Populus, a San Francisco-based transportation data startup is taking advantage of a hot opportunity: curbs and congestion.
Populus has continued to ride the micromobility wave and expand into other areas such as commercial fleets, ride-hail vehicles and other new mobility forms like autonomous vehicles.
Its software-as-a-service product, which is now used by more than 100 cities across the U.S. and Israel, collects data on shared fleets like scooters, e-bikes and car-sharing.
That data is then shared with cities to help planners and regulators understand and manage how streets are used. Cities also can use the Populus API to share information such as restrictions on motorized vehicles, preferred scooter parking areas and information on bike lanes, with mapping platforms and other third parties.
Clewlow contends the next big, and present-day growth opportunity is with Populus’s curb management feature, which gives cities data on how curbs are used so they can set dynamic pricing and free up congestion. That opportunity is being driven by rising demand for same-day and next-day delivery.
The company will use an $11 million venture capital raised in a Series A round to scale its existing product as well as its curb management software. The money will also be used to make key strategic hires, said Clewlow, noting that Populus hopes to double its current headcount of 25 people over the next year.
The round was co-led by Zero Infinity Partners and Climactic with participation from Comcast Ventures and Robert Downey Jr.’s FootPrint Coalition Ventures.
The data is particularly important for cities trying to reduce emissions and improve air quality.
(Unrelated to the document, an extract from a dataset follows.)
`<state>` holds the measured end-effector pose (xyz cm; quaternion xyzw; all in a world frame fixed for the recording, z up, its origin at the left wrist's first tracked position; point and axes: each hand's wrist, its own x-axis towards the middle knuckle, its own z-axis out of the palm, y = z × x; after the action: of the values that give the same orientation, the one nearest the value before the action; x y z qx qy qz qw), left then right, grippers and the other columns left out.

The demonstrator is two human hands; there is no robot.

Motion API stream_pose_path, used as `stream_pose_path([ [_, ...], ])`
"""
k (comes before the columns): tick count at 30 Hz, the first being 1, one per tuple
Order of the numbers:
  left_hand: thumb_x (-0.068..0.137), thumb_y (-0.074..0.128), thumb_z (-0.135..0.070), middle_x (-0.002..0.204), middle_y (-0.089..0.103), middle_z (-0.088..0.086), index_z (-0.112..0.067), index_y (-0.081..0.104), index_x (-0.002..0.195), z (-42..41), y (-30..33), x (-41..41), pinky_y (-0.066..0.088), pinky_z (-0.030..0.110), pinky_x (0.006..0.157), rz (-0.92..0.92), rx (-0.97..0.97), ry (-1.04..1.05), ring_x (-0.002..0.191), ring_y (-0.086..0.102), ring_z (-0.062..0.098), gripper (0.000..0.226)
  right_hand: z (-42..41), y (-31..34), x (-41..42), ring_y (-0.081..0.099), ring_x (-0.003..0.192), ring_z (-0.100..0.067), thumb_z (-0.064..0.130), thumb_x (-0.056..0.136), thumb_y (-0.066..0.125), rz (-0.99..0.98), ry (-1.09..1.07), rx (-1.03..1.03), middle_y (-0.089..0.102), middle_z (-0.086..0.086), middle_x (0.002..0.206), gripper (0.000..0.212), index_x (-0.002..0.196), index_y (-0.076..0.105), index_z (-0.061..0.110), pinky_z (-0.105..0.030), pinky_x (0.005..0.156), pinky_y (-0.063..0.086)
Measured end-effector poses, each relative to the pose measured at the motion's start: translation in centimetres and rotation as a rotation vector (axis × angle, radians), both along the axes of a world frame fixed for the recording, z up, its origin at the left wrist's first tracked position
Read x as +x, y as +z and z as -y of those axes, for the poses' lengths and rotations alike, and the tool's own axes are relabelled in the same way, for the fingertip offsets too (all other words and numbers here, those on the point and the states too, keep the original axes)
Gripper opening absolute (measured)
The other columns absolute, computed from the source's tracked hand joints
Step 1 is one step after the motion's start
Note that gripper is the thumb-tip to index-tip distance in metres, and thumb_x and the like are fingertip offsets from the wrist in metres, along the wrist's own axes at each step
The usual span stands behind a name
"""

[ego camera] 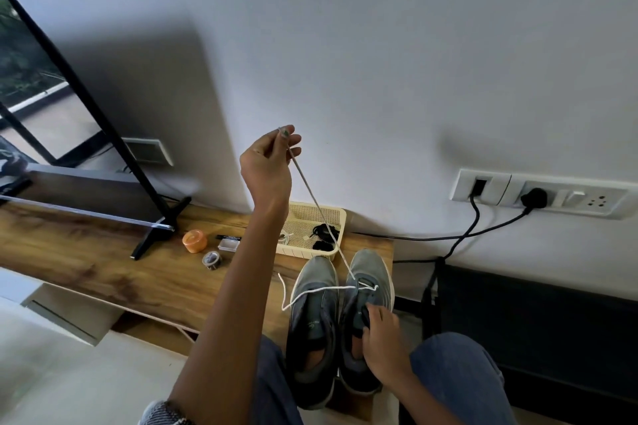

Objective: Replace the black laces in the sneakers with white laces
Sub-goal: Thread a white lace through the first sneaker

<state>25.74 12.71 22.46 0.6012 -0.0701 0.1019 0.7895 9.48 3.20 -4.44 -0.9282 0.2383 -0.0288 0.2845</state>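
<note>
Two grey sneakers stand side by side at the near right end of the wooden bench, toes toward the wall. The left hand is raised high above the sneakers, its fingers pinching the tip of the white lace, which runs taut and slanting down from there to the lowest eyelets of the right sneaker. From those eyelets the lace crosses over the left sneaker and its other end trails slack onto the bench just left of that sneaker. The right hand is down on the right sneaker, fingers curled over the tongue and collar, gripping it. The lace's held tip is therefore well above the sneakers, while the right hand's fingers sit just behind the threaded eyelets. Just beyond the sneakers' toes, against the wall, is a cream basket, with black laces lying inside it. Left of the basket lie a small clear box, a roll of tape and an orange round tub, then the foot of a screen. Right of the sneakers, on the wall, a socket strip has black cables plugged in. Denim-clad knees frame the sneakers.
</note>
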Motion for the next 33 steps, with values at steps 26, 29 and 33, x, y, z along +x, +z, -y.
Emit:
stream_pose_path([
  [26,0.094,0.056,-0.022,0.111,0.07,-0.007,-0.027,0.071,0.108,3.7,-20.0,-9.0,0.036,0.031,0.097,-0.075,1.346,-0.362,0.107,0.061,0.014,0.021,3.3,1.8,2.3,0.056,0.08,-0.025,0.01,0.073,0.059,0.028,-0.205,0.366,0.06,-0.006,0.08,0.014,0.067,0.053,0.022,-0.035,0.065,0.045],
  [29,0.097,0.051,-0.031,0.11,0.067,-0.01,-0.031,0.069,0.108,4.0,-21.0,-8.9,0.018,0.036,0.106,0.06,1.474,-0.259,0.115,0.05,0.011,0.021,4.0,1.6,2.3,0.058,0.094,-0.029,0.01,0.08,0.057,0.013,-0.185,0.391,0.062,-0.011,0.1,0.023,0.097,0.07,0.017,-0.03,0.073,0.043],
  [33,0.095,0.055,-0.032,0.107,0.067,-0.009,-0.029,0.071,0.104,4.6,-22.3,-8.7,0.015,0.043,0.107,0.046,1.511,-0.223,0.121,0.043,0.015,0.018,5.4,1.5,2.2,0.055,0.118,-0.023,0.005,0.085,0.054,-0.008,-0.2,0.521,0.06,-0.008,0.127,0.042,0.126,0.061,0.01,-0.027,0.091,0.042],
])
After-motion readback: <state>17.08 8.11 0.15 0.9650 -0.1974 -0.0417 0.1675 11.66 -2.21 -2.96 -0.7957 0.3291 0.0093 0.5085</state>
Populus says its curb management software can steer fleet operators to park in areas that reduce conflict. At the same time, smarter policies backed by Populus’ curb data can incentivize delivery operators to use smaller, more carbon efficient modes of transportation.
In the future, Populus would like to focus on congestion pricing, which cities like New York are implementing to disincentivise driving in city centers.
While Populus is mostly based in North America, the startup has reached as far as Tel Aviv, and is pursuing a number of pilots in major European cities, with an eye toward expansion.